After all that excitement we went out again. It was still peaceful, and there was still a lot of fluffy Lake Effect in the driveway. I have no idea where Dale Reedy has gotten to. Maybe it didn’t snow up on the Flat Road and he doesn’t know that plowing awaits him. Mama Nature and her little jokes.
Right after I took this picture I swept all the snow off the steps like a responsible grownup. (Just wanted Rob the Firefighter to know that. I wish to make a good impression on him, although at this late date that’s possibly a lost cause. Especially since I’ve already admitted to the disaster with the peas.) I am not a responsible grownup, though. Witness this.
That is a little custard cup full of schmaltz. Rendered chicken fat. Sort of rendered. It’s the fat that congealed at the top of the chicken broth during the process of, er, soup-making. I reserved it for a special occasion, when I am feeling like throwing caution and heart health to the winds and frying some chicken livers. The way things are going that might happen any day now. At the moment I have another secret weapon from the Gloom Resistance Underground.
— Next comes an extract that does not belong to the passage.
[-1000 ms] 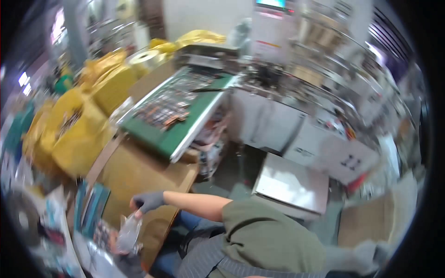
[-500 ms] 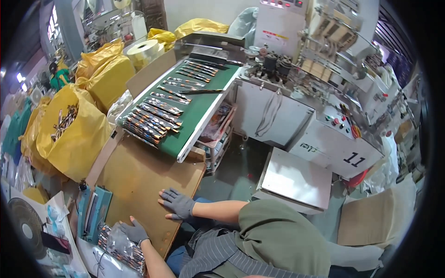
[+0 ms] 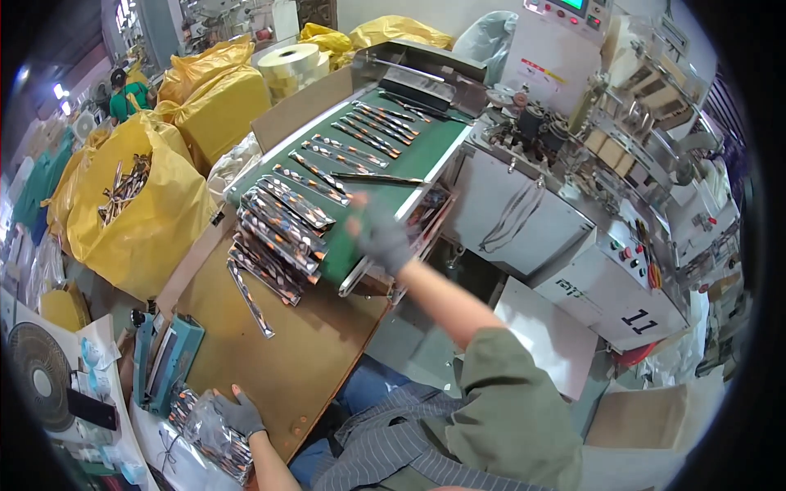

That is creamed star thistle honey with lemons blended in. It is exactly what it says on the label: Sunshine in a jar. I found it at the Village Market, where they were giving out little samples on crackers. I am a fool for samples on crackers. A tiny dab of the Lemon Honey Crême can brighten up an entire afternoon, which is a good thing because it cost a fortune and I cannot imagine how I came to buy it. Must have been the circumflex. Or more likely just winter. I do things like that in winter. At least it’s a locally concocted indulgence, from Sleeping Bear Farms over in Benzie County. If you’re going to throw your money away, don’t throw it very far.
The sun’s shining out there now. Maybe the Lake Effect in the driveway will disappear without the assistance of Dale’s teal truck. Stranger things have happened and will again.